Peanut butter and toasted coconut come together to form Chick-O-Sticks, made by Lufkin, Texas-based Atkinson Candy. The company began in 1938, offering quick, cheap pick-me-ups during the Depression, and Southerners have enjoyed crunchy Chick-o-Sticks since the 1940s. Atkinson makes a variety of candies—Sophie Mae peanut brittle and fruit-flavored Gemstones are also well-loved—but the chicken bone-inspired snacks remain their most well-known confection. “Even though there’s no chicken in a Chick-O-Stick, the candy does resemble fried chicken with its golden hue and toasted coconut flakes on the outer shell,” says Sarah Atkinson, a fourth generation candy maker.
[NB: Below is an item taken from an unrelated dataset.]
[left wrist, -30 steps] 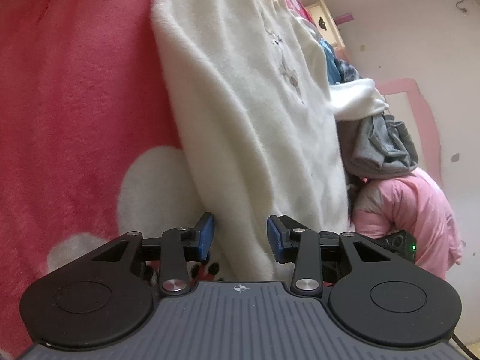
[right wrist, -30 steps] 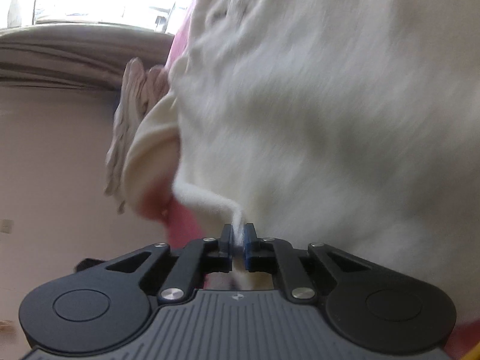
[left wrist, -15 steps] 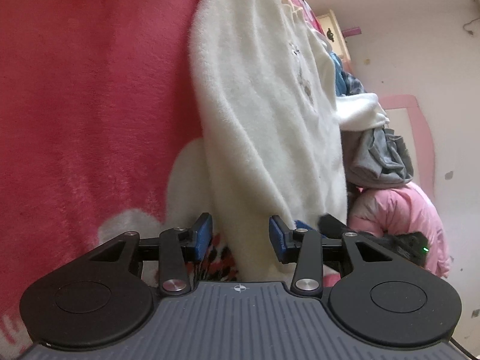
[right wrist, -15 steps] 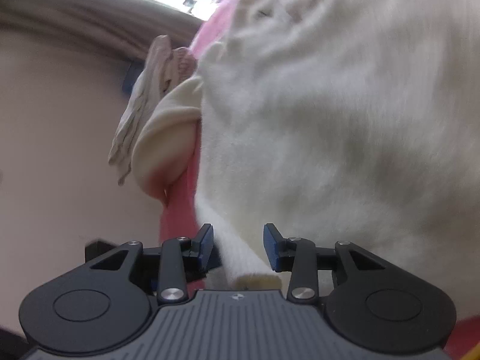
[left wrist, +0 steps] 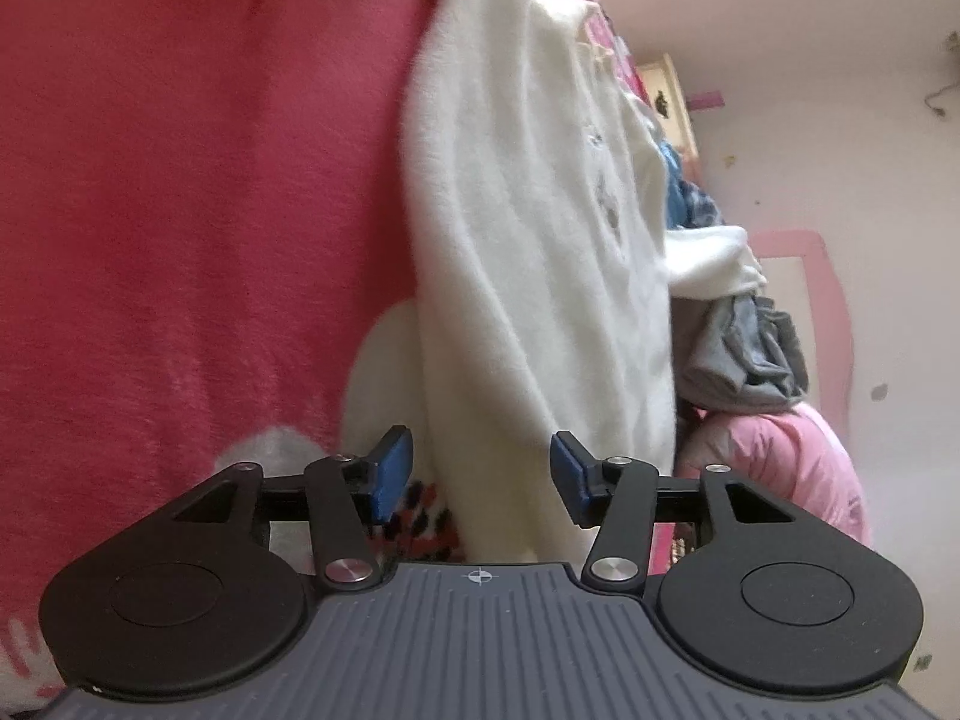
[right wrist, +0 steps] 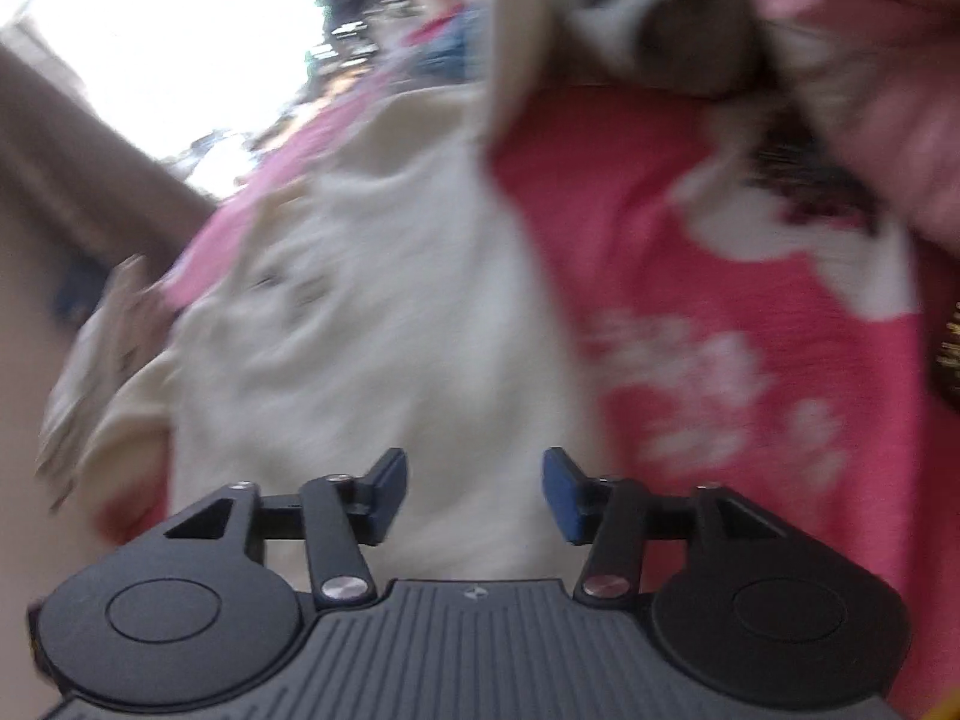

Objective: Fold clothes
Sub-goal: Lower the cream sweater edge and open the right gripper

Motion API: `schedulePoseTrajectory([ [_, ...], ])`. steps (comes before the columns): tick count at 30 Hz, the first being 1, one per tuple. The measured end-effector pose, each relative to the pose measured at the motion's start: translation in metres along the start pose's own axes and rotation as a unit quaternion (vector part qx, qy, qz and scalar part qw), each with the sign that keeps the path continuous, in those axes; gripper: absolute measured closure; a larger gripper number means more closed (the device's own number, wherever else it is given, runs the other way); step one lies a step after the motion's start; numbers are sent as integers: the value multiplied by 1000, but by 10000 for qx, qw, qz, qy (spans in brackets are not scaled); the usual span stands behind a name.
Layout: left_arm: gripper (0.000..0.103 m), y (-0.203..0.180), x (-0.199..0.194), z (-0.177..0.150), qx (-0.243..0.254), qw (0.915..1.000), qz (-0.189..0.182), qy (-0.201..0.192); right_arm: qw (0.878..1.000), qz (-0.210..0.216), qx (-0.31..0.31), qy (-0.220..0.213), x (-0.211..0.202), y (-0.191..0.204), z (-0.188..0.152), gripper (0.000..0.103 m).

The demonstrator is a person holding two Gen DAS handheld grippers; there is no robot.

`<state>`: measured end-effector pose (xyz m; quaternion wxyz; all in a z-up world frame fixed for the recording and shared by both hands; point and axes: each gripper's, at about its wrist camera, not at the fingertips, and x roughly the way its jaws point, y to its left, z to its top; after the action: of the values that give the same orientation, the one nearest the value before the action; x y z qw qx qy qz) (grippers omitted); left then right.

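A fluffy white sweater (left wrist: pixel 528 252) lies spread on a red blanket (left wrist: pixel 180 180) with white patches. In the left wrist view its lower edge runs between the fingers of my left gripper (left wrist: pixel 480 477); the jaws are opening and the blue pads stand apart from the cloth. The right wrist view is blurred by motion. There the same white sweater (right wrist: pixel 372 348) lies below my right gripper (right wrist: pixel 474 495), whose jaws are opening with nothing pinched between them; the cloth is well beyond the pads.
A heap of clothes sits past the sweater: a grey garment (left wrist: pixel 744 354), a pink jacket (left wrist: pixel 780 468), blue cloth (left wrist: pixel 684 192). A pale wall with a pink frame (left wrist: pixel 810 276) stands behind. A bright window (right wrist: pixel 150 42) and a beige cloth (right wrist: pixel 90 372) show at the right view's left.
The right gripper let go of the white sweater's edge, opened wide and lifted away, so more of the red blanket shows. The left gripper's jaws widened a little around the sweater's hem.
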<state>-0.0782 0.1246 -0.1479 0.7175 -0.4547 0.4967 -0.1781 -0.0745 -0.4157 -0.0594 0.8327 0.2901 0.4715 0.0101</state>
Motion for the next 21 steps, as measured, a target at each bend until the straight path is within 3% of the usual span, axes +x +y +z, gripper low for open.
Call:
schedulePoseTrajectory([
  [3, 52, 2, 4, -2, -14, 10000, 44, -30, 9986, -99, 497, 163, 16, -30, 6, 46],
  [6, 52, 1, 8, -3, 11, 9999, 90, -71, 9961, 116, 691, 542, 37, -43, 3, 46],
  [11, 52, -5, 5, -2, 83, 9999, 53, -98, 9962, 293, 428, 694, 30, -34, -4, 48],
  [15, 51, -1, -3, -3, -16, 9997, -217, -53, 9977, 2, -70, 670, 11, -25, -8, 49],
  [18, 44, 2, -9, -5, -45, 9995, -281, -102, 9945, 130, -70, 1038, 16, -28, -9, 49],
  [21, 43, 6, -11, -6, -112, 9997, -153, -180, 9928, 90, -7, 1198, 26, -30, -10, 54],
])
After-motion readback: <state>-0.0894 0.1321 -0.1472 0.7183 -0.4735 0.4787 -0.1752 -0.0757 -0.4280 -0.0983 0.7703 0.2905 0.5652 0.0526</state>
Founded in 1895, Goetze’s Candy Company in Baltimore, Maryland, is famous for not one, but two confections that wrap chewy caramel around a sugar cream center: the square Caramel Creams, introduced in 1918, and Cow Tales, launched in the 1980s. Still based in Baltimore, this fifth-generation family-run business sells both the original versions of their caramel creations, as well as strawberry, licorice, and chocolate flavors.
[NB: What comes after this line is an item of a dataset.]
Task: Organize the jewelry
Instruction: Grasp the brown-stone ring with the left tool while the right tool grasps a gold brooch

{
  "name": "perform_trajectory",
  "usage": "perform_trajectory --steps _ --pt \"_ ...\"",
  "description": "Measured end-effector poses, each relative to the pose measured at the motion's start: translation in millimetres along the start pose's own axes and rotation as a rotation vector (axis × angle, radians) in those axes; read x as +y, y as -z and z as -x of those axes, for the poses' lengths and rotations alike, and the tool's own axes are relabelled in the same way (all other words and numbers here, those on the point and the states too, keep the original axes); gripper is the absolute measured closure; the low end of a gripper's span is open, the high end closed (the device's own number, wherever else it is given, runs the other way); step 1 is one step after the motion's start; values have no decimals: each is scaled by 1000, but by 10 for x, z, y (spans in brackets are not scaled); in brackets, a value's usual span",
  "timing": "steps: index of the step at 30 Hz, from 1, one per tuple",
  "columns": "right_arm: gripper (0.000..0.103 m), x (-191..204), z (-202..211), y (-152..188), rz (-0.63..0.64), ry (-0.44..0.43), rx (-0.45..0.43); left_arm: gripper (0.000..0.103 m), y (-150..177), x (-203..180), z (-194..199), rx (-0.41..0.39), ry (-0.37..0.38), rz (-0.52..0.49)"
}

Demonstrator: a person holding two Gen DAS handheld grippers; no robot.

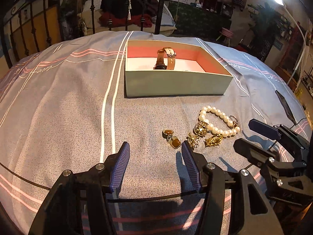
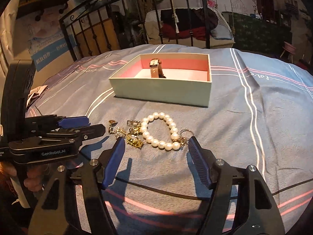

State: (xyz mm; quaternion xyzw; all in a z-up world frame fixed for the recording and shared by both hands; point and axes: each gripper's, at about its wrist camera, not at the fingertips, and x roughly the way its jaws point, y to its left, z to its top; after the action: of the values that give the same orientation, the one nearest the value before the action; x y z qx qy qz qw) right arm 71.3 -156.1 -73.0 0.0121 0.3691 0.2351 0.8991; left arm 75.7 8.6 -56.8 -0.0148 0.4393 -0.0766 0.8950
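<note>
Lettering reading "GenRobot.AI" shows on the side of my left gripper (image 2: pixel 93 126) at the far left of the right wrist view, its jaws spread wide and holding nothing. Next come two amber-stone rings (image 1: pixel 171 138) touching each other on the striped bedspread (image 1: pixel 58 101), then a gold brooch cluster (image 1: pixel 202 135) touching the pearl bracelet (image 2: pixel 162 130). Behind them stands the open box (image 1: pixel 176 83) (pink-lined), a tan-strapped watch (image 1: pixel 165 59) inside. My right gripper (image 2: pixel 156 146) hovers wide open just short of the pearls, empty. Cursive script crosses the cloth further right, unreadable to me.
</note>
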Motion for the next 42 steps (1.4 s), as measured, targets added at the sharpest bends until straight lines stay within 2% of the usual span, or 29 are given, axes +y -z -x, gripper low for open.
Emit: perform_trajectory --steps 4,8,9,14,24,31,32,35,42 --pt "47 156 -131 18 46 -5 36 58 23 -41 -25 1 0 -1" --pt "53 210 -200 29 71 0 56 71 8 -80 -47 9 25 15" --pt "53 214 -209 26 71 0 57 78 11 -96 -61 17 35 18" --pt "53 159 -202 64 65 1 61 92 -12 -173 -151 24 37 13" --pt "53 231 -299 1 107 -16 87 93 67 -68 -88 2 72 48" --pt "53 269 -392 -62 125 -16 104 93 84 32 -43 -10 66 77" --pt "57 273 -396 -62 129 -16 104 93 86 35 -38 -11 63 79" --pt "78 267 -387 -52 129 -34 100 93 84 48 -29 -12 61 84" --pt "78 273 -296 -17 118 -40 74 93 73 58 -6 -18 62 90"
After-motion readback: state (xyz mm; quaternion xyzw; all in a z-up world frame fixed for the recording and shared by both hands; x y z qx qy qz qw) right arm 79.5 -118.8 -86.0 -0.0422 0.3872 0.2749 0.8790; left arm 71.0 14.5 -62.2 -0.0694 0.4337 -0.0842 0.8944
Tapping into all things tropical, Anastasia Confections got started selling saltwater taffy and creamy milk chocolate Cho-o-Gators in 1984 for tourists visiting Florida. But their coconut patties—shredded coconut centers dipped in dark or milk chocolate—quickly outstripped all their other offerings. First based in Pompano Beach and now in Orlando, Anastasia produces 8,000 pounds of coconut patties each day, and has added flavors like key lime and piña colada. The patties are so popular that earlier this year, a South Florida politician filed a bill to make them the official candy of the Sunshine State.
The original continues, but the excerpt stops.